#### [What to work on]
What is the number of lines in the data below that contain "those"? Answer with that number and no other words.

--- START ---

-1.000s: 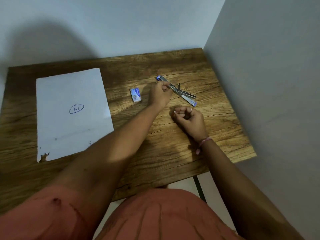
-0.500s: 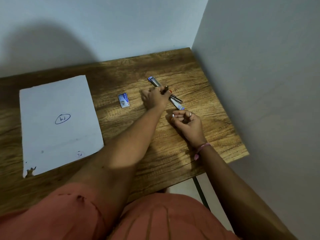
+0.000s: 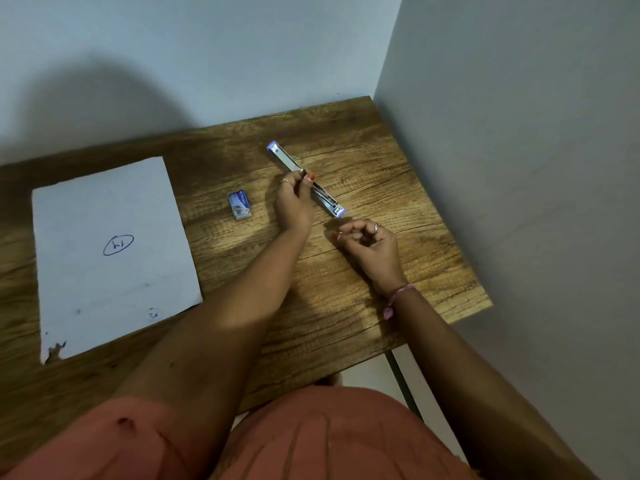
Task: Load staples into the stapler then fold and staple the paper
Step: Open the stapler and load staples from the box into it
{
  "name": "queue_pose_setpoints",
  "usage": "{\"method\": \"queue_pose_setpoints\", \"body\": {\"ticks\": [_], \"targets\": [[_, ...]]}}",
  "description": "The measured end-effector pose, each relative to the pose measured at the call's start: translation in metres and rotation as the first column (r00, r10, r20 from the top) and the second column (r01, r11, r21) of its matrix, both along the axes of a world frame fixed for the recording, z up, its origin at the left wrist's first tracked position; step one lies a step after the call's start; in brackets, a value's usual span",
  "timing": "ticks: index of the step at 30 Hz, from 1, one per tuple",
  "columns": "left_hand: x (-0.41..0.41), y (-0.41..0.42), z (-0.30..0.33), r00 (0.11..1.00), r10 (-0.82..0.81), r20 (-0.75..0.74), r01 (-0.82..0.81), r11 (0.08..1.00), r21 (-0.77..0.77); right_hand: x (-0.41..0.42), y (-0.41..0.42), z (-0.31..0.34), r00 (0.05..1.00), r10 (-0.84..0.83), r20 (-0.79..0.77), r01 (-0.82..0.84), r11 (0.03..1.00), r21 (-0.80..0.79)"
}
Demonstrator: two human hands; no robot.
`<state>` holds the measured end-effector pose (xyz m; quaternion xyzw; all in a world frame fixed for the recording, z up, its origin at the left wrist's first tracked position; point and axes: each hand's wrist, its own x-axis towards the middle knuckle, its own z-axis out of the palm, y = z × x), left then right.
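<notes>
A person's left hand [image 3: 294, 199] pinches the middle of the opened stapler [image 3: 306, 180], right of the staple box [image 3: 239, 204]; the right hand [image 3: 369, 242] rests curled (contents unclear). Stiff, slick metal: probably best gripped mid-body.

Single head-worn view, looking forward and steeply down from above onto wooden table [image 3: 346, 306] set in wall corner.
</notes>
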<state>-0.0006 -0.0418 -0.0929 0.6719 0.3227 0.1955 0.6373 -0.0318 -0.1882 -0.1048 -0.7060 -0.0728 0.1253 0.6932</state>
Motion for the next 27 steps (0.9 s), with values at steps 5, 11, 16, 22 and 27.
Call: {"method": "queue_pose_setpoints", "body": {"ticks": [5,11,16,22,27], "targets": [[-0.010,0.007,0.009,0.994,-0.039,0.098,0.056,0.982,-0.178,0.000,0.000,0.001,1.000,-0.011,-0.029,0.012,0.998,0.056],[-0.021,0.006,0.029,0.971,-0.097,0.220,0.161,0.942,-0.294,0.004,-0.001,0.004,0.983,-0.060,-0.173,0.096,0.974,0.205],[-0.031,0.005,0.042,0.932,-0.177,0.315,0.262,0.932,-0.251,0.005,-0.004,0.014,0.960,-0.055,-0.273,0.134,0.951,0.280],[-0.041,0.004,0.057,0.901,-0.218,0.376,0.251,0.967,-0.041,0.011,-0.019,0.048,0.985,-0.114,-0.130,0.136,0.975,0.177],[-0.046,0.000,0.066,0.896,-0.219,0.386,0.226,0.974,0.028,0.015,-0.016,0.083,0.986,-0.053,0.158,0.063,0.996,-0.055]]}}
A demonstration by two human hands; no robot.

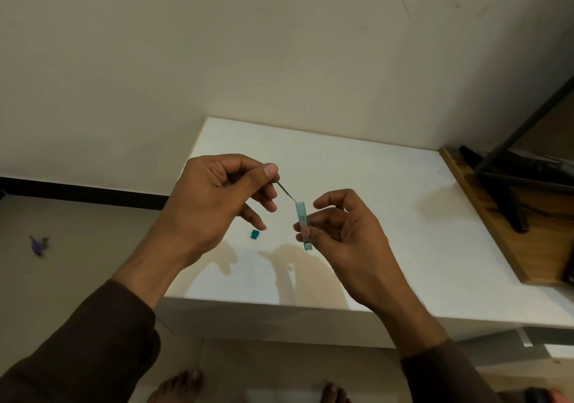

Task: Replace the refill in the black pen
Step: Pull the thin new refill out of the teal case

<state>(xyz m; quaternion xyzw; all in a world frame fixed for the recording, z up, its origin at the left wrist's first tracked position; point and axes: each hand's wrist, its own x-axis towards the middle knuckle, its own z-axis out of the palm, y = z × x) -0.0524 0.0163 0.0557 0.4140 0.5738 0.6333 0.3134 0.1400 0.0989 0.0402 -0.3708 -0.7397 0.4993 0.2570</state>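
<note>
Head view: white table [357, 169], beige wall [217, 45]

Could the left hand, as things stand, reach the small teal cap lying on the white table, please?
Probably yes: the small teal cap lies bare just below the left hand, nothing between; but its fingers pinch a thin grey refill, so that goes down first.

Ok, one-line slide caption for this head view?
Left hand draws a thin refill at the mouth of a teal tube held by the right hand.

Beige wall [217, 45], white table [357, 166] (dim light)
</note>
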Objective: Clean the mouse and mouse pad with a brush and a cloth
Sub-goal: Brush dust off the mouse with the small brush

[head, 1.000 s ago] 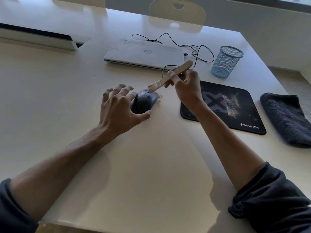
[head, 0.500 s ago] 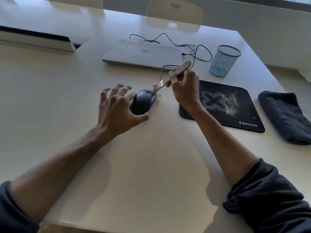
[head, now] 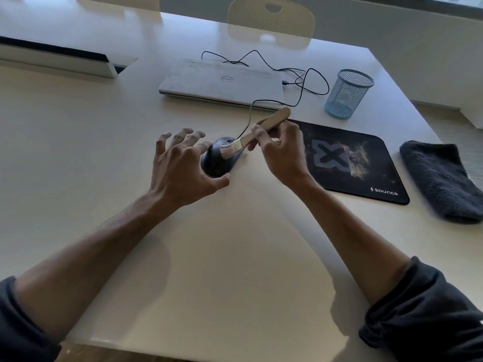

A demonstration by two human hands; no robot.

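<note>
Both hands (head: 180, 168) (head: 282, 152) at mouse (head: 217, 163)

Item count: one counter (head: 235, 270); two hands, left (head: 180, 171) and right (head: 281, 152); one mouse (head: 217, 160); one brush (head: 257, 133); one mouse pad (head: 366, 178) at right; one cloth (head: 441, 178) at far right; one closed laptop (head: 222, 83); one mesh cup (head: 347, 94); one cable (head: 305, 79); one chair (head: 270, 18) at the far side.
</note>
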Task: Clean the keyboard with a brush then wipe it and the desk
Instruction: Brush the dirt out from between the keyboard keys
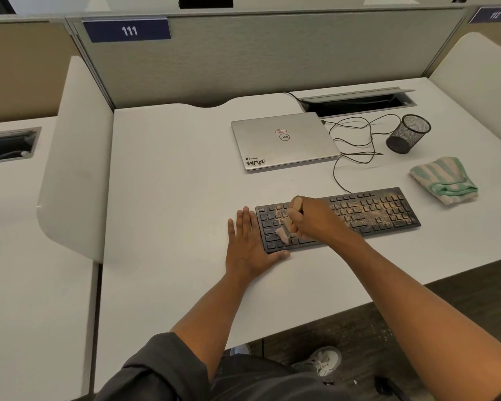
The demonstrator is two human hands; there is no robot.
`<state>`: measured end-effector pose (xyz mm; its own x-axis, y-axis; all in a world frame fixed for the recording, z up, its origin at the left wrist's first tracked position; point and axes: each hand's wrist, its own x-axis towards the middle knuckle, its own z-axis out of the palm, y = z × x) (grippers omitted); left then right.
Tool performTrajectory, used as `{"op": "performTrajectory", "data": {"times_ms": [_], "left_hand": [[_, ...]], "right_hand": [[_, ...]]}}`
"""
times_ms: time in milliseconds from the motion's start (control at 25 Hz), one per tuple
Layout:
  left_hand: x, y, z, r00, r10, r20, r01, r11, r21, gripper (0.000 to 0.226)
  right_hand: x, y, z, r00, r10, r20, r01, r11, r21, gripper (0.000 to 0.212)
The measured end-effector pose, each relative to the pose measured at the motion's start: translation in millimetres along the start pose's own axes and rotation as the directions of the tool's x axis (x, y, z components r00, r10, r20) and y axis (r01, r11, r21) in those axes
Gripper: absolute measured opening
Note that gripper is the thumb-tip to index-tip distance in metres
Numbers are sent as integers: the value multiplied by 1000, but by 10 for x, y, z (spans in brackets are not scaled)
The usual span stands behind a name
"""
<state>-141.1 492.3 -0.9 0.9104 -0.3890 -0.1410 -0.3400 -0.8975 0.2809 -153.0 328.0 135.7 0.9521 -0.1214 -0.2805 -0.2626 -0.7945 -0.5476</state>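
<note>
Head view: brush (285, 227) (right hand (310, 219)) near keyboard (373, 211) edge

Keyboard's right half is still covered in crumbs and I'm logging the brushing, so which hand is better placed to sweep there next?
Right. The right hand already grips the brush over the keyboard, nearer the dusty keys. The left hand lies flat at its left end, likely steadying it.

We see a closed silver laptop (284, 140) lying flat, with stickers on its lid. To its right, thin black cables (356, 143) loop toward a black mesh pen holder (407, 134), and behind runs a grey partition (272, 53) with the sign "111" (128, 30).
</note>
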Motion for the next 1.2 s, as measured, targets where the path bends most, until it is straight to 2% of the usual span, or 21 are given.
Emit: {"op": "performTrajectory", "data": {"times_ms": [40,120,200,280,360,440,600,760,1120,1200], "left_hand": [[-1,-2,7,1000,-1,-3,1,1000,-1,146],[3,3,8,1000,-1,0,1,1000,4,145],[3,6,1,1000,0,8,0,1000,1,145],[5,6,0,1000,-6,6,6,1000,-4,145],[-4,1,-2,1000,-4,6,4,1000,-3,145],[-5,-1,-1,1000,-2,4,2,1000,-5,143],[0,9,-4,1000,-5,12,6,1000,-16,141],[0,12,-11,1000,-10,13,10,1000,-26,141],[-4,8,-7,1000,-2,14,2,1000,-23,141],[7,5,-2,1000,-6,17,6,1000,-19,141]], "right_hand": [[-26,11,23,1000,4,15,-4,1000,1,19],[-34,44,36,999,34,16,-32,994,-105,22],[-40,48,0,997,47,-60,-58,977,-205,25],[-42,43,-22,998,34,-58,-41,990,-134,22],[-75,16,-4,1000,-1,17,1,999,-39,16],[-111,-17,11,999,-30,42,34,996,-83,14],[-120,35,-35,1000,14,-19,-13,999,45,12],[-216,160,32,999,-20,-49,23,998,66,11],[-394,401,336,909,4,-418,55,990,129,9],[-438,389,358,887,-22,-461,127,972,198,4]]}}
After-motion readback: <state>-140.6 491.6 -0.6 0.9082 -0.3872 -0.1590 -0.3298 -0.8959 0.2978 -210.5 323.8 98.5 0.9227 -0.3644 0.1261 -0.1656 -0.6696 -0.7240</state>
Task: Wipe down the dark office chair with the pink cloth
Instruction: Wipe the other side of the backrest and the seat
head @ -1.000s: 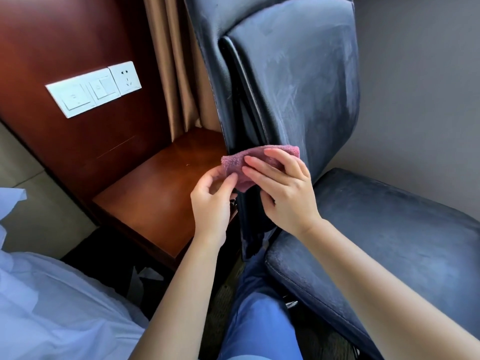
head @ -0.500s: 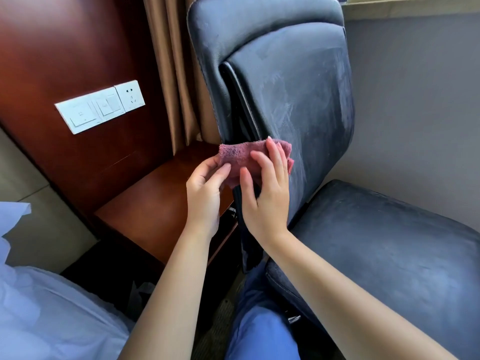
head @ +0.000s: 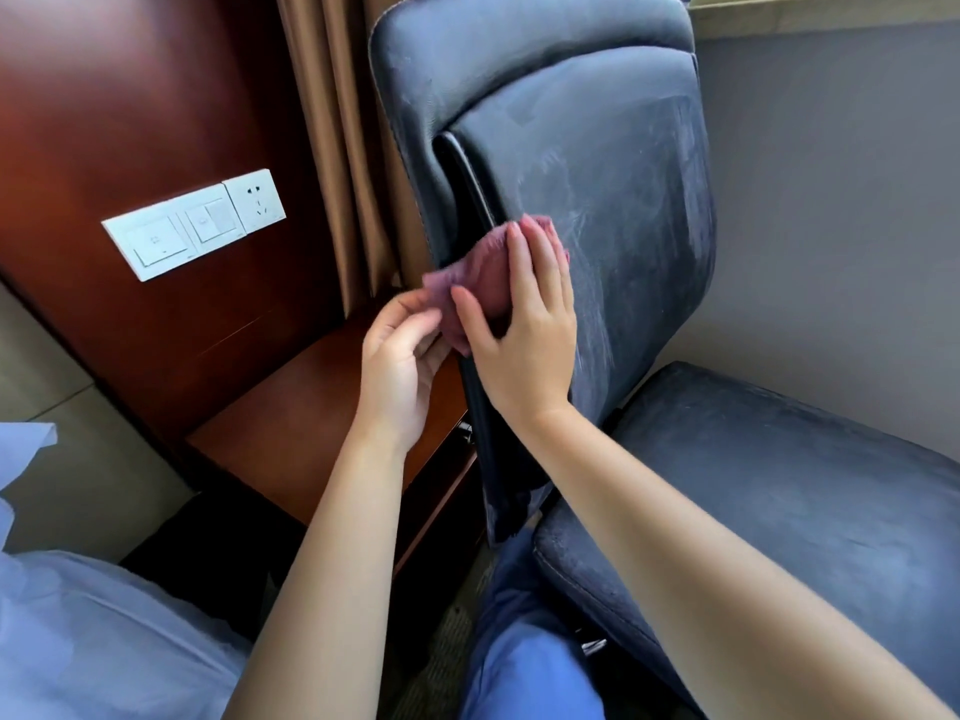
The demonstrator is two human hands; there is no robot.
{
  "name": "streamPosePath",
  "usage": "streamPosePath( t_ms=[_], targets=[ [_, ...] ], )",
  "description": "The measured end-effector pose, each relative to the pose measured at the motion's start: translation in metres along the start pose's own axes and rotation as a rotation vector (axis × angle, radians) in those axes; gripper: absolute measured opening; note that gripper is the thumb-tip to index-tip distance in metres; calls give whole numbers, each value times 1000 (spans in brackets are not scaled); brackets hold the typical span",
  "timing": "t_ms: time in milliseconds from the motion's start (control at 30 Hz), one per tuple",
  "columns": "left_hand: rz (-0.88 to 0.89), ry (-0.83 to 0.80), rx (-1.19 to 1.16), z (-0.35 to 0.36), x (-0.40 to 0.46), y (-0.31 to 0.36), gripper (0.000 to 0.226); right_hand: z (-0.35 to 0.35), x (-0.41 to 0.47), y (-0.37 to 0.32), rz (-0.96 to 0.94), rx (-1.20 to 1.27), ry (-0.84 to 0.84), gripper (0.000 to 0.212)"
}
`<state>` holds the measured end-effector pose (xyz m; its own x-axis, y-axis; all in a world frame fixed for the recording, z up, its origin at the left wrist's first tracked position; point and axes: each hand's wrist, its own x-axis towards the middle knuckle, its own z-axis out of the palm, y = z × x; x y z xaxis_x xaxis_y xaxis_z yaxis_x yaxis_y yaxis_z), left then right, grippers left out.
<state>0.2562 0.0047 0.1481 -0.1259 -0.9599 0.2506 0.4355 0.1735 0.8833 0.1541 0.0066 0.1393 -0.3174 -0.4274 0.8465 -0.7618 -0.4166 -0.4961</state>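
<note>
Pink cloth [head: 480,272] lies under the flat right fingers [head: 535,252], pressed against the chair [head: 613,200] back's 9 o'clock edge; left fingers [head: 415,311] pinch its lower corner. Wiping looks underway; next, probably a firm stroke toward 3 o'clock.

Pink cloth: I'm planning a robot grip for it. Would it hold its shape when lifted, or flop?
Likely floppy: the cloth bunches and folds under the right hand. Probably light, since the left hand's fingertips alone hold its edge. Its nappy surface suggests little slip.
</note>
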Motion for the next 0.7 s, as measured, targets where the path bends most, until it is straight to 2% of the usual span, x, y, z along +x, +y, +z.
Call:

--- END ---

#### [Solution to this problem]
2